Was on 1.7.8 and then upgrade to latest (1.7.11) and both presented the behavior.

Truncated my DB so I could start over. Trying to make some modifications so I can reduce the number of variants and options.

olivermrbl commented 1 year ago

Got it, would love if you could keep me posted :)

chrisp-code commented 1 year ago

Was able to reduce the number of variants by 60% (this is still only 2% of my current number of products so this is not ideal) but still get OOM error after restarting the service (it was stable before restarting, but had 7,810 "bull:EventBusService:queue:job_{id}" keys in redis with 1.7.11 will try snapshot next).

Both 1.7.11 and 1.7.12-snapshot-20230306155104 have the same behavior of OOM after ~1-2 minutes of idle. No immediate issue with redis disabled but still eventually OOMs.

I ran redis-cli flushall and was looking at the output of redis-cli keys *. I don't know if this means anything to you, but I did notice this difference in output.

Before OOM (after server start and at idle):

1) "bull:EventBusService:queue:stalled-check"
2) "bull:EventBusService:queue:1:lock"
3) "bull:EventBusService:queue:id"
4) "bull:EventBusService:queue:1"
5) "bull:scheduled-jobs:queue:stalled-check"
6) "bull:EventBusService:queue:active"

After (line 1 is sometimes present or not):

1) "bull:EventBusService:queue:1:lock"
2) "bull:EventBusService:queue:id"
3) "bull:EventBusService:queue:1"
4) "bull:EventBusService:queue:active"
chrisp-code commented 1 year ago

Truncated my DB again and re-ran the product loading with 1.7.12-snapshot-20230306155104, no change in behavior. Still get OOM after ~1 min at idle after restart.

Didn't see the 7K "bull:EventBusService:queue:job_{id}" keys with this version though.

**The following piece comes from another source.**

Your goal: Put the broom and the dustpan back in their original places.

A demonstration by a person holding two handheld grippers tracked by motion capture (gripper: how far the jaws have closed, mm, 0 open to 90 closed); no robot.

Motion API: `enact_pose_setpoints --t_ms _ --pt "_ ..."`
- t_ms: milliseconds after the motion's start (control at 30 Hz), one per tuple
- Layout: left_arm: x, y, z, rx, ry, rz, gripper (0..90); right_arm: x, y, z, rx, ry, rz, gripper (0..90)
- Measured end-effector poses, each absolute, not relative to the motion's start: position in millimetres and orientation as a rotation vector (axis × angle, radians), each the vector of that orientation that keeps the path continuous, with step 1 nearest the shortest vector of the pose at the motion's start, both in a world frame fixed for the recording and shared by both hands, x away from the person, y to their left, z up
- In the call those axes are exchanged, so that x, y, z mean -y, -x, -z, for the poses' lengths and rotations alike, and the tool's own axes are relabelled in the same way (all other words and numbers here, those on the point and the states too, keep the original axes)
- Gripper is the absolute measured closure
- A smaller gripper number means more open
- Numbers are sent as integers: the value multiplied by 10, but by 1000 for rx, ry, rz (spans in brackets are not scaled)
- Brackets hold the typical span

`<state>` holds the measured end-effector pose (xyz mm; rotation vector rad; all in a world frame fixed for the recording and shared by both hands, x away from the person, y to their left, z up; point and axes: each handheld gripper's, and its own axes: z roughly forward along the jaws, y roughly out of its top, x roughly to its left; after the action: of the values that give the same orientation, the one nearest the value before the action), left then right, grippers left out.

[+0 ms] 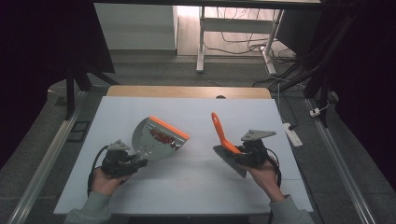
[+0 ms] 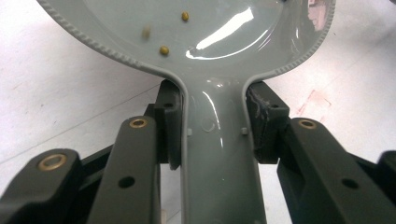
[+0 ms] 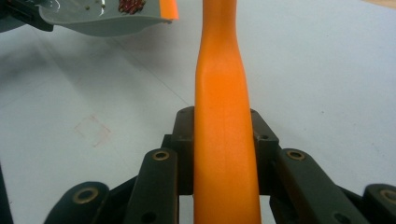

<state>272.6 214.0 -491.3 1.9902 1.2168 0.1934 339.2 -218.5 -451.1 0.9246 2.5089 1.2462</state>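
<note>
dustpan (image 2: 219, 28) pan cut off at top, red bits (image 1: 161, 136) too small to identify

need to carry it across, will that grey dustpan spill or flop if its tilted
The dustpan looks like rigid moulded plastic, so it probably won't flop. Its glossy floor suggests the loose bits would slide if tipped. The left gripper clamps only its handle.

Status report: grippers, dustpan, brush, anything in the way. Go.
Left gripper shut on dustpan handle; red bits in pan. Right gripper shut on brush handle. Table between them bare.
</note>
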Motion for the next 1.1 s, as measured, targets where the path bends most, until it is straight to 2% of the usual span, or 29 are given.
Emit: enact_pose_setpoints --t_ms 1100 --pt "-2231 -2524 5080 -1513 -1830 -274 616 2283 -3310 4621 -2585 -1045 -1286 705"
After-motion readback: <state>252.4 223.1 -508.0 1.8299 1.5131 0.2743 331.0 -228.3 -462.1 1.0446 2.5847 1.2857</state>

redis-cli keys * before restarting:

1) "bull:EventBusService:queue:id"
2) "bull:EventBusService:queue:3322"
3) "sess:f-ioRYmWH62ECcPoZBROw39315jgCWGw"
4) "bull:EventBusService:queue:active"

During memory increase:

1) "sess:f-ioRYmWH62ECcPoZBROw39315jgCWGw"
2) "bull:scheduled-jobs:queue:stalled-check"
3) "bull:EventBusService:queue:stalled"
4) "bull:EventBusService:queue:active"
5) "bull:EventBusService:queue:stalled-check"
6) "bull:EventBusService:queue:id"
7) "bull:EventBusService:queue:3322"
8) "bull:EventBusService:queue:3323:lock"
9) "bull:EventBusService:queue:3323"

After crash:

1) "bull:EventBusService:queue:wait"
2) "sess:f-ioRYmWH62ECcPoZBROw39315jgCWGw"
3) "bull:EventBusService:queue:active"
4) "bull:EventBusService:queue:id"
5) "bull:EventBusService:queue:3322"
6) "bull:EventBusService:queue:3323"
chrisp-code commented 1 year ago

Cleared DB, removed medusa-plugin-meilisearch, and reloaded products again - the issue did not happen again.

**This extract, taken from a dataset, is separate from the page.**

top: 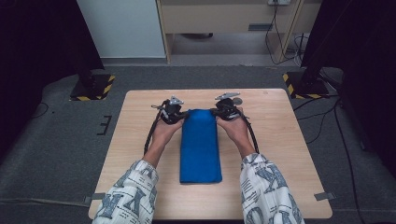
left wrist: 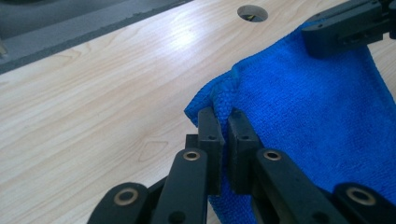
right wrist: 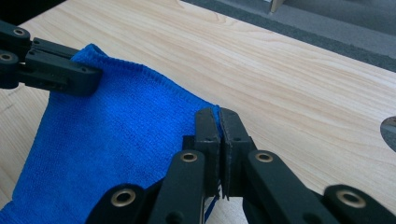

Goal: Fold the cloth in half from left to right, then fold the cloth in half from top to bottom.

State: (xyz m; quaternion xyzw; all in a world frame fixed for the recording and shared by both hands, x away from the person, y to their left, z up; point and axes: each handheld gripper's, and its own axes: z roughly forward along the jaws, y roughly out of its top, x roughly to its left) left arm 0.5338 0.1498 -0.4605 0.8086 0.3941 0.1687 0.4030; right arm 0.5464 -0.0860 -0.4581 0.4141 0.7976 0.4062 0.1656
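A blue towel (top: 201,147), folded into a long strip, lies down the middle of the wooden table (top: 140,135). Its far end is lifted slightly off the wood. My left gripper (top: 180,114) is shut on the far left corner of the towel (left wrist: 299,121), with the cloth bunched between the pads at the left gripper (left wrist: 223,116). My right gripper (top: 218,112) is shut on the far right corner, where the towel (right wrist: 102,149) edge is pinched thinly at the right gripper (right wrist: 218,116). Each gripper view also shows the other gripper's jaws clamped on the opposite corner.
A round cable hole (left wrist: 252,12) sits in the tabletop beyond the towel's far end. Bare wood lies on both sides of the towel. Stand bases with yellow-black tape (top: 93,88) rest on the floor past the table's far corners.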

Seems like loading a bunch of products & variants makes meilisearch fall behind on processing or not clearing old subscriber events?

chrisp-code commented 1 year ago

For anyone experiencing the issue I listed above, I found out that reducing the batch_size from the default (1000) to something lower fixed the issue with meilisearch (you can set it on the options object when configuring the plugin).

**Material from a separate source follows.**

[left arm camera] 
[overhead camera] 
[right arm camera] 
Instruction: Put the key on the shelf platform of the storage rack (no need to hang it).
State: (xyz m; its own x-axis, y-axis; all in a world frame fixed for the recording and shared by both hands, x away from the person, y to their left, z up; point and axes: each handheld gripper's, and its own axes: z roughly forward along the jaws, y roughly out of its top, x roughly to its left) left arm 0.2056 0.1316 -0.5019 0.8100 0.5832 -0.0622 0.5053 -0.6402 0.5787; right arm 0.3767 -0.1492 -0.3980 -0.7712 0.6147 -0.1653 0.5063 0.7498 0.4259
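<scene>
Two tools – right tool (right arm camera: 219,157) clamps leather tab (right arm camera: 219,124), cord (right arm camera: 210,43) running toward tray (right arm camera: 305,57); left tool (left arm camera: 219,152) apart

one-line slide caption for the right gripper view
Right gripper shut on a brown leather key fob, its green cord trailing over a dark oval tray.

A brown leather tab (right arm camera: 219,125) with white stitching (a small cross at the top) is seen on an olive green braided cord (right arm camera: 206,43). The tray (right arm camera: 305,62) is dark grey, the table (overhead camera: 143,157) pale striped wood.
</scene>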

This only appears to happen if you have products with a lot of variants, options, and prices. I ended up setting batch_size to 10 and it still hits a peak of 1.2 GB memory while processing.

GianniVullo commented 10 months ago

Hi,

Context I was confronted to this error while trying to deploy backend along with the admin plugin. First I deployed with Digital Ocean App then, assuming Digital Ocean was the problem, I tried to deploy to Railway but again, facing exact same error code as OP.

Solution

  {
    resolve: "@medusajs/admin",
    /** @type {import('@medusajs/admin').PluginOptions} */
    options: {
      autoRebuild: false, // Here is the fix
      serve: true // I think this is the default, so it might be useless
    },
  },

The way I understand it is that with autoRebuild set to true, the cloud providers were trying to launch and rebuild the admin at the same time, causing the memory to be saturated. But this is only an humble guess.

It seems to me that this piece of information should be sitting in all of medusaJS "deploy" documentation sections. As this would very easily avoid frustrations and even quitting from some of your users who, like me, are less experimented.

Thank you for your project, I like medusa JS.